Since the weather is going to be beautiful for most of the UK this week, this week's ideas are all about the outdoors and water.

Local Park

Get reaquainted with your local park. Make the most of the early morning quiet if your children are small and pack up your usual lunch in a coolbag for a picnic.

Boats

You will need:
  • a small, light waterproof tub (wash out a margarine tub, yoghurt pot of fruit tray with the holes covered)
  • a small stick
  • blu tac
  • piece of paper of fabric
  • scissors
  • sticky tape
  • pens or pencils.
Extras:
  • string
  • fine wire
  • an electric fan
  • toys
  • small pebbles
  • hosepipe
  • plastic sheet
  • stream with a bridge and ford

How to make it:
  • Make sure the tub is waterproof by covering any holes with sticky tape.
  • Cut a sail out of paper of fabric and stick it to the stick with sticky tape.
  • Decorate the tub and sail with the colouring pens.
  • Put a blob of blu tac in the centre of the tub and push the base of your stick-sail into it.

Make it more fun:
  • Can you make your sail adjustable and your boat really sail?
  • Are your boats strong enough to carry cargo?

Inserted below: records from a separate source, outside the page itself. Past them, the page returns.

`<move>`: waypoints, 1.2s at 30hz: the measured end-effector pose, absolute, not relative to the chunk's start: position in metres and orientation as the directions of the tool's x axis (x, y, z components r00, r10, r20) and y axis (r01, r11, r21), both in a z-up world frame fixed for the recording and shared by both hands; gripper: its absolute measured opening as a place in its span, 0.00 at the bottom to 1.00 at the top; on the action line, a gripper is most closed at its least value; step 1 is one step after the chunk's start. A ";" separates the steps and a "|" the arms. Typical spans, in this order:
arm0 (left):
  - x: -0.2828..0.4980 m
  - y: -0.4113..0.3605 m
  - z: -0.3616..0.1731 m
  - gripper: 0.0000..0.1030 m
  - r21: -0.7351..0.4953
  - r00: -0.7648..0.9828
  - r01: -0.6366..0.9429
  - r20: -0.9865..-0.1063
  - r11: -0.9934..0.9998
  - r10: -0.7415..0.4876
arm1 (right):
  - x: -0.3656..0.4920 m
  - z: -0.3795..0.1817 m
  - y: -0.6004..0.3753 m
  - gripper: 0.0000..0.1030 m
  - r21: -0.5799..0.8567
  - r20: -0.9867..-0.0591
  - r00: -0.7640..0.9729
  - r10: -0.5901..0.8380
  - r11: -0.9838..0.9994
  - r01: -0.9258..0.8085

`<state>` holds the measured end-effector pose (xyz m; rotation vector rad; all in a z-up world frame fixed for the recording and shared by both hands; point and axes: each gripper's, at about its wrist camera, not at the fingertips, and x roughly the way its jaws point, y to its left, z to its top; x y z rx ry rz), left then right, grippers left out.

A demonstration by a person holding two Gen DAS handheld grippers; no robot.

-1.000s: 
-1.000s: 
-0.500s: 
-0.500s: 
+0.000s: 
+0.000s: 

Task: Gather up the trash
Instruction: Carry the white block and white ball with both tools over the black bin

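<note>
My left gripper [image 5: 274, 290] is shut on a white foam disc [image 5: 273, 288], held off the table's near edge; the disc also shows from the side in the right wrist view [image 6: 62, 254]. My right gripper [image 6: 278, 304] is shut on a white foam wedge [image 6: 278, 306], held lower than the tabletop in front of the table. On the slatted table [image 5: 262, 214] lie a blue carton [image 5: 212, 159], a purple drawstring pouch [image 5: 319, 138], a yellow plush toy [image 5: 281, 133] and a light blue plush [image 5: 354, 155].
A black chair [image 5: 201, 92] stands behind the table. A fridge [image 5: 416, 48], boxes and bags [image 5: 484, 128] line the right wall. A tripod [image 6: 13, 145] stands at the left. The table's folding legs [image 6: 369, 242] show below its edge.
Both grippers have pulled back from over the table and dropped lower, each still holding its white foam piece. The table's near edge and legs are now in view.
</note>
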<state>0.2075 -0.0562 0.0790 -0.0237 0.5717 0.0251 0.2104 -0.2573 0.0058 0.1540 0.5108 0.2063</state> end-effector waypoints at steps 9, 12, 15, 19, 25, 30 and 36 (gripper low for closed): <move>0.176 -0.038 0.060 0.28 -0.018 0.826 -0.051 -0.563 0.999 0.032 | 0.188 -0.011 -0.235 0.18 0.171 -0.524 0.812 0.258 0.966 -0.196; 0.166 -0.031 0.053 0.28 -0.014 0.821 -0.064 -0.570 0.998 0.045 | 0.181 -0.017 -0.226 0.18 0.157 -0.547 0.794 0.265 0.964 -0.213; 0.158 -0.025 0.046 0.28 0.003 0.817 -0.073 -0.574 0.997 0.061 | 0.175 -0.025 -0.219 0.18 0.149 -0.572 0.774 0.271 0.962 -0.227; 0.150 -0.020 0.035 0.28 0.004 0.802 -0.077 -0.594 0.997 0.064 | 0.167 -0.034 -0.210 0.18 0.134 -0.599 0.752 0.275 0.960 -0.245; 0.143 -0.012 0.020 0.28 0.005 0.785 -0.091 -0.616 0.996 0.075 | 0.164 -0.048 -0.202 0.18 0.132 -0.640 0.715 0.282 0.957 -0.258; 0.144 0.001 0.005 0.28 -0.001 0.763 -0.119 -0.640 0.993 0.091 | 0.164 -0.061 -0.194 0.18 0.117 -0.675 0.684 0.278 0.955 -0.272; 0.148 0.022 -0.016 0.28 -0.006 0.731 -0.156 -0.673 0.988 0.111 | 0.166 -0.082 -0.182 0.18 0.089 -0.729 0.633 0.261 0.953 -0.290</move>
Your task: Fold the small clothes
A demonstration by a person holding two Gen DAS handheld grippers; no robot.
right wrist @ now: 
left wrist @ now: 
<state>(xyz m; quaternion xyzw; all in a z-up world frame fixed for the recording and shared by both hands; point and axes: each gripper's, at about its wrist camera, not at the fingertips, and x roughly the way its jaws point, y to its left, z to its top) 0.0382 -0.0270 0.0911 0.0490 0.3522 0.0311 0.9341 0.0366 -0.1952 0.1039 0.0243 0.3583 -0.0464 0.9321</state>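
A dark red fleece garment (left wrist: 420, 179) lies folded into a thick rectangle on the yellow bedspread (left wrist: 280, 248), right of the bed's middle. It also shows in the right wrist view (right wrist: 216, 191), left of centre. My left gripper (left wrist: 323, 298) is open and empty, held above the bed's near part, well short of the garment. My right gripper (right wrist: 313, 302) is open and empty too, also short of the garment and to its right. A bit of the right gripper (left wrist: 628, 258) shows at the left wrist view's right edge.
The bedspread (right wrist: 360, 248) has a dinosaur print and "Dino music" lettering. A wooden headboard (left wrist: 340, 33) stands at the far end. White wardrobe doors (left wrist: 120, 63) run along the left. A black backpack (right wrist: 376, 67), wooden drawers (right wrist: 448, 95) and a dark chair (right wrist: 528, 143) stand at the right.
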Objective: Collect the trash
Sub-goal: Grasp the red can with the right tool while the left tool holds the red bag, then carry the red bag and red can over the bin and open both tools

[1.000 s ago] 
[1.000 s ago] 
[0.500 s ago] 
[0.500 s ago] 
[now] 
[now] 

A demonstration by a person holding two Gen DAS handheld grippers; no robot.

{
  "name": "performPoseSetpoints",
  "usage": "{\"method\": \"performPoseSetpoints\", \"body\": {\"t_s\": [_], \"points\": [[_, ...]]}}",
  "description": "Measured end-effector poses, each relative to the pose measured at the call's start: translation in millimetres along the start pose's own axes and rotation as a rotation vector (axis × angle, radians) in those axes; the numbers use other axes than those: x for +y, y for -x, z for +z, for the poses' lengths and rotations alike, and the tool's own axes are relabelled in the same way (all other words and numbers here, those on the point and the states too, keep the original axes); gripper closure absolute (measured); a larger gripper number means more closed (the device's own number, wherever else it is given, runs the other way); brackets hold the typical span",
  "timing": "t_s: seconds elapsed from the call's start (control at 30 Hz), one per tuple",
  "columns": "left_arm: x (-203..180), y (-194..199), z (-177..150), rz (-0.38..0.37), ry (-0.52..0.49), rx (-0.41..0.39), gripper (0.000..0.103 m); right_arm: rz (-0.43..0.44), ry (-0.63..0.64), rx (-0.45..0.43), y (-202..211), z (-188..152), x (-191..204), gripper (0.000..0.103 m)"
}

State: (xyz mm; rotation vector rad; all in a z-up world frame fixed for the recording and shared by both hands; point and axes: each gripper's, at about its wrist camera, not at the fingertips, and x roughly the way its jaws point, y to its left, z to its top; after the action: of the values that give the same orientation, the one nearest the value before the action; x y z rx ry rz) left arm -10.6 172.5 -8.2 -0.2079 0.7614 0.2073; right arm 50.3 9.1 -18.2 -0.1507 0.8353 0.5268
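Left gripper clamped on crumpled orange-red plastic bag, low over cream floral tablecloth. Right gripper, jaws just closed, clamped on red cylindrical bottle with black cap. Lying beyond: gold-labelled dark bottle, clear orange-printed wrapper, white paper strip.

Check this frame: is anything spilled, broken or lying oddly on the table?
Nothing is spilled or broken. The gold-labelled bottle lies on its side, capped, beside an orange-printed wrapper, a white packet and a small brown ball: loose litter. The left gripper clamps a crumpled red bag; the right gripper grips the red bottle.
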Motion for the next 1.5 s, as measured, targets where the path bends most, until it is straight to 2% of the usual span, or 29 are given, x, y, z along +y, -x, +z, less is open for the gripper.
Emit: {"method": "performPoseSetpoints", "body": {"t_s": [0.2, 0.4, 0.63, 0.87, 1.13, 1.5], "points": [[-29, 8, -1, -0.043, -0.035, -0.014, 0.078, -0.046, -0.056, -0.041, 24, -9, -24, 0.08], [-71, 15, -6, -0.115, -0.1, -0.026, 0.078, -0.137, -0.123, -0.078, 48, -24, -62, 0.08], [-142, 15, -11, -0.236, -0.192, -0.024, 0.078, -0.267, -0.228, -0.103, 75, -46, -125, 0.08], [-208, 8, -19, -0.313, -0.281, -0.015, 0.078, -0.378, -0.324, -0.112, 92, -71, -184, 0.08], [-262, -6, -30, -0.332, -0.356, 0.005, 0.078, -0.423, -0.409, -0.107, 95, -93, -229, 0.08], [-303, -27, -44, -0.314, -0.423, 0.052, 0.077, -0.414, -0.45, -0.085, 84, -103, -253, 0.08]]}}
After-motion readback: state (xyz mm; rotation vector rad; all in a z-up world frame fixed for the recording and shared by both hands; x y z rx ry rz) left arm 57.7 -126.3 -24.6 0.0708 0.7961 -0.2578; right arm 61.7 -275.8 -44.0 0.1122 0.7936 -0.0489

How much?
  • Make more boats and race them - either drop your boats into a stream from a bridge and race them downstream to a ford, you should be able to collect the boats at the ford without entering the water but be prepared for lost boats! (WARNING: Please be sensible playing near water, even small streams can be deceptively fast flowing and riverbanks banks steep and slippy - never allow children to play in or near streams unless you are sure that it is safe.)
    • Or make your own stream, put the plastic sheeting down in your garden, position your hose at the highest point and turn it on so that the water flows down the plastic sheet. You can use this top position to set the boats off from, and the end of the plastic as the finish line. (WARNING: the plastic will be very slippery!)